From Zhang Laboratory
This algorithm is based on a nonparametric estimation of the normalized density derivative (NDD) and the local convexity of the density distribution function, both of which are represented in a very concise form in terms of neighbor numbers. We use NDD to measure the dissimilarity between each pair of observations in a local neighborhood and to build a connectivity graph. Combined with the local convexity, this similarity measure can detect observations in local minima (valleys) of the density function, which separate observations in different major clusters. We demonstrate that this algorithm has a close relationship with the single-linkage hierarchical clustering and can be viewed as its extension. The performance of the algorithm is tested with both synthetic and real datasets. An example of color image segmentation is also given. Comparisons with several representative existing algorithms show that the proposed method can robustly identify major clusters even when there are complex configurations and/or large overlaps.
Matlab code download (last update: Dec 2003)
Zhang, C., Zhang, X., Zhang, M.Q. and Li, Y. 2007. Neighbor Number, Valley Seeking and Clustering. Pattern Recognition Letters, 28:173-180.
Illustrative synthetic data with various typical configurations.In each panel are ground truth, clustering result, connectivity matrix overlaid on the scatter-plot and the distribution of NDD, respectively, from top to bottom. (a) Gaussian mixtures. (b) concentric circles (c) dual spirals (d) mixture of a normal distribution and a uniform distribution. Note that in (a) the scatter plots are not drawn to scale.

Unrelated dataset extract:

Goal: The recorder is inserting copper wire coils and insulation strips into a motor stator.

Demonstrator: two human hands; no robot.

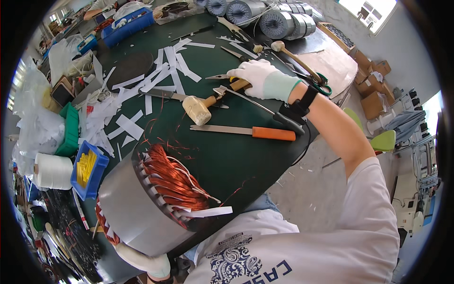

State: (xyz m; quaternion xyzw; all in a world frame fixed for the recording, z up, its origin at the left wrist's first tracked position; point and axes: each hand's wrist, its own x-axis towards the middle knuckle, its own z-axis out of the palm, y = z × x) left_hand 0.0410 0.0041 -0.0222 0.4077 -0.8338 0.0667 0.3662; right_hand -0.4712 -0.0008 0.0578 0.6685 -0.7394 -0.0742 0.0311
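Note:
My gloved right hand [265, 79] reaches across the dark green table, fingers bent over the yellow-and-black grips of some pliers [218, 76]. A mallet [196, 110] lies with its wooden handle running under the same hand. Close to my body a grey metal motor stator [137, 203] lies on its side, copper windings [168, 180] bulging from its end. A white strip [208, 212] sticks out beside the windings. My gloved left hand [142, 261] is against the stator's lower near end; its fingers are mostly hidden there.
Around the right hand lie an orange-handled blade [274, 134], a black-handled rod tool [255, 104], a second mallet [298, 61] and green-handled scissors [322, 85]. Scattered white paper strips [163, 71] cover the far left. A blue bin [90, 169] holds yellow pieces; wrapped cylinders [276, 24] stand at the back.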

Illustrative synthetic data with more complex configurations. Different clusters are represented by different marker colors and styles. The connectivity map is shown in animation.
An application of color image segmentation. (a) The original image. (b) Scatter-plot of 2000 pixels in HSV space uniformly sampled from the image. (c) Distribution of the NDD. (d and e) Clustering and segmentation results by the proposed algorithm (d) and K-means (e) with cluster number = 6, 5, 4 and 3, from left to right.